For the next decade, I made a lot of commercials for Microsoft, and then some of those relationships went to work for Amazon so I made commercials there too. One after another, I accidentally started a production company and we built out a multimillion-dollar space featured in Dwell. We had 8 directors on a roster and a sales team across the US. We were billing 10 million dollars a year, and it was a lot of fun, but also a distraction from what I really wanted to do. Make movies.
As far as answering the question that prompted this concise rant, I don’t like to rest in the pride of the past work I’ve successfully done. It’s small-minded, and not for me to judge. Others already do a fine job of judging my work, and that’s good. I’m more fixated on the present moment. What I am doing right in front of me is what seems to matter.
As for being a problem solver, I find that when I’m doing my best work it’s for the sake of serving someone or something beyond my own self interests. It’s why I don’t spend too much time thinking about “the director’s cut” because the thing I am creating is usually made with a brand or a person. If I’m only making it for me, then why would I need to share it?

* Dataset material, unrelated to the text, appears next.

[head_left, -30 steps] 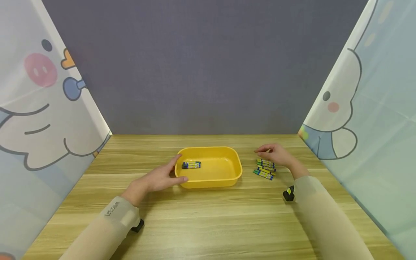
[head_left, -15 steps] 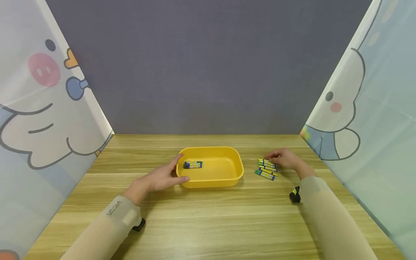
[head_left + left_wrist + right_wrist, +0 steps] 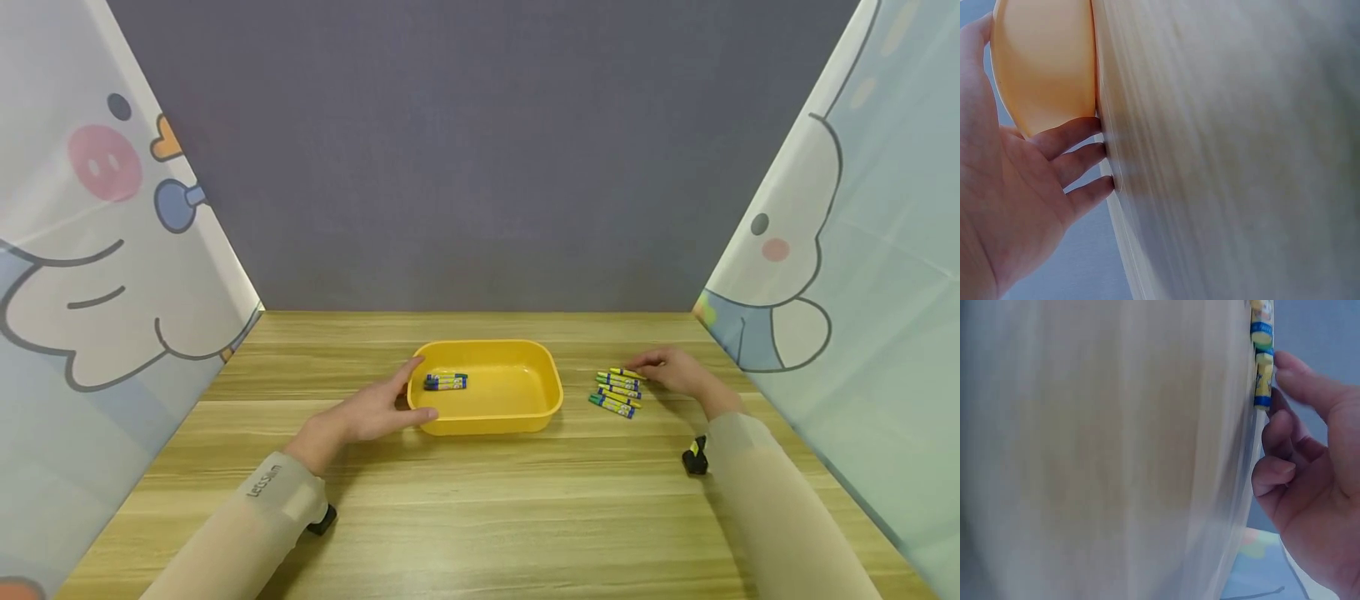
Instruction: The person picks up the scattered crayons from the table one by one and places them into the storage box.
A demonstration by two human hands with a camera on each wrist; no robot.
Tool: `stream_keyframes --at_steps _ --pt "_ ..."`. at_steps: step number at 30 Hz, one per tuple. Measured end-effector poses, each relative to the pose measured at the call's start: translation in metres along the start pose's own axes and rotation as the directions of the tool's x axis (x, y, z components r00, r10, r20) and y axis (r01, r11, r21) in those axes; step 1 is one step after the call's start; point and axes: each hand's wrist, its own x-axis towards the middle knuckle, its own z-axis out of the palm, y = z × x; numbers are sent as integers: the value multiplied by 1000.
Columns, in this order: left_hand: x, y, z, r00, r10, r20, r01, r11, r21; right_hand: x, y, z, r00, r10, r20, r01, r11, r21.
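A yellow plastic tray (image 3: 495, 423) sits mid-table with dark-capped crayons (image 3: 446, 384) lying at its left inside. My left hand (image 3: 367, 410) rests against the tray's left end, thumb at the front rim and fingers spread, fairly straight, toward the back corner. In the left wrist view the fingertips touch the tabletop beside the tray wall. Right of the tray lies a loose row of crayons (image 3: 615, 404) in blue-and-yellow wrappers, with green and yellow tips. My right hand (image 3: 675, 371) pinches the right end of the rearmost yellow crayon (image 3: 626, 372) between thumb and forefinger; its other fingers curl.
The wood-grain table (image 3: 480, 508) ends at a grey back panel (image 3: 480, 167). Cartoon-printed curtains (image 3: 862, 333) stand along both sides. Black wrist cameras (image 3: 696, 457) hang under the sleeves.
My right hand has come down onto the crayons and shifted right. The rearmost yellow crayon has slid right and turned slightly. My left hand stays at the tray.
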Motion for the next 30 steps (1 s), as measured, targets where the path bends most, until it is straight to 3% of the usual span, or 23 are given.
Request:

Are there any books, videos, essays or other resources that have significantly impacted your management and entrepreneurial thinking and philosophy?
In the Blink of An Eye by Walter Murch shattered my small-minded way of crafting the story. It’s an intuitive look that considers your blood flow, breathing, and the way we blink when making choices in the edit bay.
The Director’s Intuition by Judith Weston opened up my sense of trust and feeling. Later on, I took acting and directing classes working with Judith.
And I know this is going to put me in a box, but there are 66 books that make up The Bible. I’m currently reading them on Dwell, cover to cover. I’ll be sure to update you if and when I ever finish.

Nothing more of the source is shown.